-- Stored data follows --

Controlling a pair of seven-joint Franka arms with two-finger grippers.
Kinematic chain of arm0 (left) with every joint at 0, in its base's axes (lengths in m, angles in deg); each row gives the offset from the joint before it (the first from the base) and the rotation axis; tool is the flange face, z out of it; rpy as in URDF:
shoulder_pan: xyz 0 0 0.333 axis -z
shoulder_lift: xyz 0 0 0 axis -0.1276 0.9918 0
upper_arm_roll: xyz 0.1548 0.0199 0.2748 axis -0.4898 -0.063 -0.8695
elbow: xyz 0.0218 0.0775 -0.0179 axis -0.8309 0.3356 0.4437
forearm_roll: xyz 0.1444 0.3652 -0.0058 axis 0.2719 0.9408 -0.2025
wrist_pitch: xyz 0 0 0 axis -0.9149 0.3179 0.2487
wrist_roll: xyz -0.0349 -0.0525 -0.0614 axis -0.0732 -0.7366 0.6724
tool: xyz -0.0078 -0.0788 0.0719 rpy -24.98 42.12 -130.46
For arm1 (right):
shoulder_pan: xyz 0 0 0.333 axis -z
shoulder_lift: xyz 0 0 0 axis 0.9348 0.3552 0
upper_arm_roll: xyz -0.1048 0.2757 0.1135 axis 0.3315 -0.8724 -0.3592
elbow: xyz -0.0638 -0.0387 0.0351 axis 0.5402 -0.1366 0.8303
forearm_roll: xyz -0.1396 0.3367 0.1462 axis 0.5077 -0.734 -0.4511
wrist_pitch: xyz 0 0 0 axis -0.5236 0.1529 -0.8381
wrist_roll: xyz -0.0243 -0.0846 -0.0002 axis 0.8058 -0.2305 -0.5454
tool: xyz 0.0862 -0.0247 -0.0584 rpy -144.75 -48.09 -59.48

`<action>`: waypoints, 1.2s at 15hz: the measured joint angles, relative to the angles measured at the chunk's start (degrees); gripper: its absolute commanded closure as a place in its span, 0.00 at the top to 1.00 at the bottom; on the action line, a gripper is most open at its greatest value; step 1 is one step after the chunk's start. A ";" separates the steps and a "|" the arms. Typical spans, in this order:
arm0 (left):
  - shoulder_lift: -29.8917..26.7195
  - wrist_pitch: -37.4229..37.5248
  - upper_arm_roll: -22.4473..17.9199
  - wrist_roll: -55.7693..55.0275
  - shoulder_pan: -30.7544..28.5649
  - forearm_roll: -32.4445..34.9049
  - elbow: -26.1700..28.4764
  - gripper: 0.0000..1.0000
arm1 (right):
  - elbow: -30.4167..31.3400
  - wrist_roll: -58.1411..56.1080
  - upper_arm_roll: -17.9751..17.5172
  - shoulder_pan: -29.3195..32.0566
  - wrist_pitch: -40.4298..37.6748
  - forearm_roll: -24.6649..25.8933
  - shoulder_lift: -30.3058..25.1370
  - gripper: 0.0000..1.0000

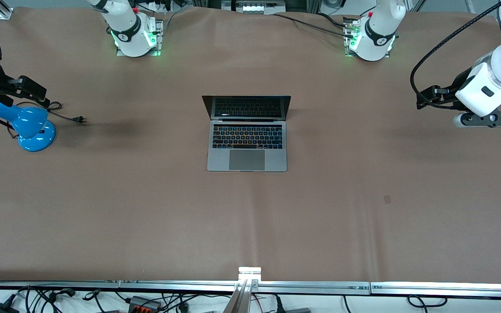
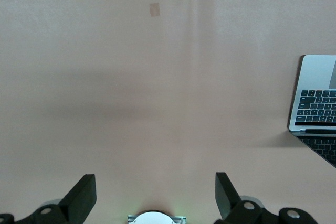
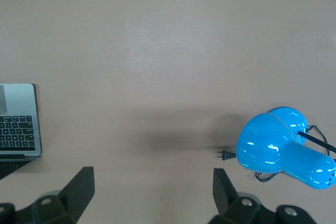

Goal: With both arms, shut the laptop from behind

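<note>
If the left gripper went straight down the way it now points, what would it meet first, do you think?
Most likely the bare table. The left gripper is open, pointing down at brown surface; the laptop lies off to one side of its line. Height above the table is unclear.

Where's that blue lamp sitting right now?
The blue lamp stands on the table at the right arm's end, well apart from the open laptop, under the right gripper.
</note>
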State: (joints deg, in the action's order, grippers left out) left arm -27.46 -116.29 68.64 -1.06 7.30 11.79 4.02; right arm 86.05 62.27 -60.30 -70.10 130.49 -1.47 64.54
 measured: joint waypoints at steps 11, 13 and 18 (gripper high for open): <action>0.00 0.15 0.00 -0.03 -0.04 0.00 0.02 0.00 | 0.05 0.04 0.00 0.00 -2.73 0.00 0.03 0.00; 0.00 0.45 0.05 -0.03 -0.02 0.00 0.07 0.00 | 0.05 0.06 0.00 0.00 -2.80 0.00 0.03 0.00; 0.02 3.13 1.83 0.14 0.94 -1.36 1.53 0.00 | 0.07 0.11 -0.04 -0.01 -3.02 -0.01 0.13 0.00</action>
State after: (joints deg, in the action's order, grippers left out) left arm -27.44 -113.16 70.46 -0.92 8.24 10.43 5.55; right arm 86.12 62.37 -60.34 -70.11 127.46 -1.48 64.67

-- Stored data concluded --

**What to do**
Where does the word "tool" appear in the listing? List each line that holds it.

**Your solution**
Kinematic chain of arm0 (left) with every joint at 0, in its base's axes (lengths in m, angles in deg); each row gives the offset from the joint before it (the first from the base) and the rotation axis; tool is the flange face, z out of it; rpy as in URDF:
tool: xyz -0.0078 -0.0788 0.0719 rpy -24.98 42.12 -130.46
tool: xyz 0.0862 -0.0247 -0.0584 rpy -144.75 -48.09 -59.48

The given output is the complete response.